What is needed: Each line below has to be output exactly, from first to last.

Collected data:

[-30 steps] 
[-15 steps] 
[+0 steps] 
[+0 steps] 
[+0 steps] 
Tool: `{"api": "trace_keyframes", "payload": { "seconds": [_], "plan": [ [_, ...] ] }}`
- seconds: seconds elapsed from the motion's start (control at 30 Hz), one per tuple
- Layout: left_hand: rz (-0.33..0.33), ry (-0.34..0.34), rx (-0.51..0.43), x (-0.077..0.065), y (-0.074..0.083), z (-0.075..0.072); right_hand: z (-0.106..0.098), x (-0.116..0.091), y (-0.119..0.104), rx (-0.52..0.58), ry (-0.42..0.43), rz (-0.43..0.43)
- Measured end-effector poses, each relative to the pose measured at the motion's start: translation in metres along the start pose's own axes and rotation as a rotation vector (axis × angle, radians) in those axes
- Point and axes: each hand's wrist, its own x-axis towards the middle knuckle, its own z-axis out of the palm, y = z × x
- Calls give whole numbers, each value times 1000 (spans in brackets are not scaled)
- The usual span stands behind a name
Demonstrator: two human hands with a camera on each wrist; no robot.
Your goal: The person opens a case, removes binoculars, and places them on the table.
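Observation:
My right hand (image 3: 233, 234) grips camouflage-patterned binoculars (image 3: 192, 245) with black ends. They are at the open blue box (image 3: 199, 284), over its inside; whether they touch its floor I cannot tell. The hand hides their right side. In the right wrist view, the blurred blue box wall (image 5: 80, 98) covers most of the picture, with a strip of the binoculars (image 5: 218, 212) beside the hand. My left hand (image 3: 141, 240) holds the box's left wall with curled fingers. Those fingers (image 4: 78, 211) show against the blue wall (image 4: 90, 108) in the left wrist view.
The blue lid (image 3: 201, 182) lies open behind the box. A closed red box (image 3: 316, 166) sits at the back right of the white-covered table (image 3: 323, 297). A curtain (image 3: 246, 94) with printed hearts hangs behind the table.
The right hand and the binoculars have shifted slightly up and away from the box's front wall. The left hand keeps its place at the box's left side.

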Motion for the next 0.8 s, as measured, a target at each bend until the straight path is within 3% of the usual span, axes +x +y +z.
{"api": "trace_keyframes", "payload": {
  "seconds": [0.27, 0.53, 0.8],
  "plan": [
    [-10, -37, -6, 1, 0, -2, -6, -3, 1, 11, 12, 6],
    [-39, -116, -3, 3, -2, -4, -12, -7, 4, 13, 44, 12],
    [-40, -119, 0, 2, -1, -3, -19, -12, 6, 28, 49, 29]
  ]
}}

Finished exercise:
[-30 steps] 
[-15 steps] 
[+0 steps] 
[+0 steps] 
[+0 steps] 
Tool: `{"api": "trace_keyframes", "payload": { "seconds": [_], "plan": [ [_, ...] ] }}`
- seconds: seconds elapsed from the motion's start (control at 30 Hz), one per tuple
- Layout: left_hand: rz (-0.33..0.33), ry (-0.34..0.34), rx (-0.51..0.43), x (-0.077..0.065), y (-0.074..0.083), z (-0.075..0.072); right_hand: z (-0.106..0.098), x (-0.116..0.091), y (-0.119..0.104), rx (-0.52..0.58), ry (-0.42..0.43), rz (-0.43..0.43)
- Measured end-effector poses, each relative to the pose measured at the motion's start: translation in metres along the start pose's own axes and rotation as a rotation vector (axis × angle, radians) in those axes
- Point and axes: each hand's wrist, its own x-axis towards the middle knuckle, its own z-axis out of the palm, y = z × x
- Calls give whole numbers, each value times 1000 (spans in brackets are not scaled)
- The usual span stands behind a name
Demonstrator: two human hands with a camera on each wrist; no robot.
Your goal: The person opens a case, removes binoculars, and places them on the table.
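Observation:
My right hand (image 3: 233, 234) grips camouflage-patterned binoculars (image 3: 192, 245) with black ends. They are at the open blue box (image 3: 199, 284), over its inside; whether they touch its floor I cannot tell. The hand hides their right side. In the right wrist view, the blurred blue box wall (image 5: 80, 98) covers most of the picture, with a strip of the binoculars (image 5: 218, 212) beside the hand. My left hand (image 3: 141, 240) holds the box's left wall with curled fingers. Those fingers (image 4: 78, 211) show against the blue wall (image 4: 90, 108) in the left wrist view.
The blue lid (image 3: 201, 182) lies open behind the box. A closed red box (image 3: 316, 166) sits at the back right of the white-covered table (image 3: 323, 297). A curtain (image 3: 246, 94) with printed hearts hangs behind the table.
The right hand and the binoculars have shifted slightly up and away from the box's front wall. The left hand keeps its place at the box's left side.
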
Motion for the next 0.8 s, as measured, a target at each bend until the straight path is within 3% of the usual span, axes +x +y +z.
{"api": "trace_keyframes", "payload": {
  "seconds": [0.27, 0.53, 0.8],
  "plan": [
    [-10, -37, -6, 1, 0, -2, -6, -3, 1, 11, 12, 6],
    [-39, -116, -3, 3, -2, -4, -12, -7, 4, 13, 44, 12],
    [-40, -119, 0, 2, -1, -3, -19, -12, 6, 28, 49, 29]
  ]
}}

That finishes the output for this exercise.